I prossimi libri in catalogo?
“Ci sarà la nuova edizione di “Ezra Pound economista”, con la prefazione di Adriano Scianca: un capolavoro scritto da Giano Accame nel 1995, sulle teorie antiusura del poeta, che oggi sembra essere ancora più attuale. Ci sarà anche una ricognizione evoliana su Ernst Jünger, curata da “RigenerAzione Evola”: sono gli articoli del Barone, inediti o sconosciuti, che raccontano lo Jünger “combattente, operaio ed anarca”. E infine un libro sulla guerra nel Donbass e sulla crisi ucraina, con la testimonianza diretta di reporter e di volontari attivi sul campo. Nel testo figura – tra gli altri – l’intervento di Aleksandr Dugin”.
Altri progetti in cantiere?
“Stiamo traducendo le memorie di Roger Coudroy, militante di Jeane Europe e primo europeo morto per la causa palestinese. Stiamo lavorando alla versione italiana di “The way of men”, il best-seller di Jack Donovan sulla de-virilizzazione dell’Occidente. E abbiamo, in preparazione, un ottimo saggio sui rischi e sulle contraddizioni della società multietnica. Oltre a questi, naturalmente, riporteremo alla luce tutti quei testi che offrono, anche a distanza di tempo, delle ottime chiavi di lettura”.
Il futuro della lettura e dell’editoria indipendente?

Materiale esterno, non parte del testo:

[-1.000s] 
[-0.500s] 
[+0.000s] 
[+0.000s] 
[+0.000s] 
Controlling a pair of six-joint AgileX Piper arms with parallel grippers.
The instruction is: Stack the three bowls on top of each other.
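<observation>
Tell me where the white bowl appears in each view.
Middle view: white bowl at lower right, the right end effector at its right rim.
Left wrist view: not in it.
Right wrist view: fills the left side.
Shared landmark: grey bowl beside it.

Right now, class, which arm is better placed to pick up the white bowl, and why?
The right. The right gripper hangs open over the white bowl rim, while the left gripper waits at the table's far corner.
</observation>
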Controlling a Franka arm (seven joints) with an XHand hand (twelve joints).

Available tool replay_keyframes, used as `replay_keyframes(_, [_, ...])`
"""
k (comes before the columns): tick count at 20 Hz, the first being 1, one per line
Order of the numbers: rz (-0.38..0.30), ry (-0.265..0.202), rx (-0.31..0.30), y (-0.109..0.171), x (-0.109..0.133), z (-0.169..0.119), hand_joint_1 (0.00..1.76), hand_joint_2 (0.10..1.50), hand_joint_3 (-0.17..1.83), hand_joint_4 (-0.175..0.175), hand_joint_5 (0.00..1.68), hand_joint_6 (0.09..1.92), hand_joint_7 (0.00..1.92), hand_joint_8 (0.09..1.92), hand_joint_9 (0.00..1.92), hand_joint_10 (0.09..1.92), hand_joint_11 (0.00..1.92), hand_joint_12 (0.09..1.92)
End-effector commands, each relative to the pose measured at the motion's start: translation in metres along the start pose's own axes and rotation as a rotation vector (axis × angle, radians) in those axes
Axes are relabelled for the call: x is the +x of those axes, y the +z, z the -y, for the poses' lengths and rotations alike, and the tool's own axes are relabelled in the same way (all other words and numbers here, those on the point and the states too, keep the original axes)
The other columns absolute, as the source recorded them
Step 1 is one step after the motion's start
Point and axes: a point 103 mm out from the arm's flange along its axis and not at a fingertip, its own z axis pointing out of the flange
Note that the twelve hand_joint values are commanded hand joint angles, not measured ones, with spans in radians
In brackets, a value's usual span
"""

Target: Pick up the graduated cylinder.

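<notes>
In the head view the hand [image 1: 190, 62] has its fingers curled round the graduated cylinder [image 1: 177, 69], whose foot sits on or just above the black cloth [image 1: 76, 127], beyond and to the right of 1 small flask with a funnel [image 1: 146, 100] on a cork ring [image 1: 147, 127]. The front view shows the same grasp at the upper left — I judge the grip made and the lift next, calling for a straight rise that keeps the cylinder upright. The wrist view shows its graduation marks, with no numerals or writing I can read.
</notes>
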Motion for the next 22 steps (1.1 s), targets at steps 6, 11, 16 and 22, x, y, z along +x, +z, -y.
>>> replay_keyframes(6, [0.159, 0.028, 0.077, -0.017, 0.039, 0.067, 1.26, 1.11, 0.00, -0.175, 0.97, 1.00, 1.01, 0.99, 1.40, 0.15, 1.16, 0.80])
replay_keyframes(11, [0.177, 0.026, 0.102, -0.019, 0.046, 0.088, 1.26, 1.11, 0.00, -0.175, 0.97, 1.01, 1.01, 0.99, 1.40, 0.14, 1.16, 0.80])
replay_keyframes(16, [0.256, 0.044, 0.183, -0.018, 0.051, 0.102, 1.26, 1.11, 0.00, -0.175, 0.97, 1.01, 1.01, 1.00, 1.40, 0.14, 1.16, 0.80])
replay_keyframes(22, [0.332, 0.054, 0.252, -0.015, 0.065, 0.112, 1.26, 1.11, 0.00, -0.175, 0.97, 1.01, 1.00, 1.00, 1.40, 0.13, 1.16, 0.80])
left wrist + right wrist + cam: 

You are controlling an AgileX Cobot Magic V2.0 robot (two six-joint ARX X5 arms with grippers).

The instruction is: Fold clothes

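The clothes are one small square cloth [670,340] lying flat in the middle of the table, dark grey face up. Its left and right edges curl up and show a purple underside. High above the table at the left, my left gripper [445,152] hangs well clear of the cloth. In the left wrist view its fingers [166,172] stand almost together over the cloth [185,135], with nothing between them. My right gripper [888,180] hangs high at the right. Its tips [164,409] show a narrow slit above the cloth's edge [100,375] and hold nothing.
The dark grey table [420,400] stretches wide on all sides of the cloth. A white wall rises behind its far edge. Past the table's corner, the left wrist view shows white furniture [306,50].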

“Ne sono convinto, perché nonostante l’avvento del digitale e il calo delle vendite, il libro resta sempre il primo veicolo culturale. Le case editrici indipendenti, oggi, hanno il compito di non far disinnamorare il lettore, offrendo prospettive non allineate e dimostrando che il libro non è soltanto un prodotto da scaffale, ma qualcosa di più. L’indipendenza di una certa editoria, ormai, non è più soltanto sinonimo di libertà d’espressione, ma anche di qualità dell’opera nel suo insieme. “Passaggio al Bosco”, che non ha una vocazione commerciale e che non ha fatto una scelta comoda, cercherà di dare il proprio contributo, senza scadere nell’intellettualismo da salotto. In questo senso terremo bene a mente l’insegnamento jüngheriano: “Il motto del Ribelle è: «Hic et nunc» – essendo il Ribelle uomo d’azione, azione libera e indipendente”.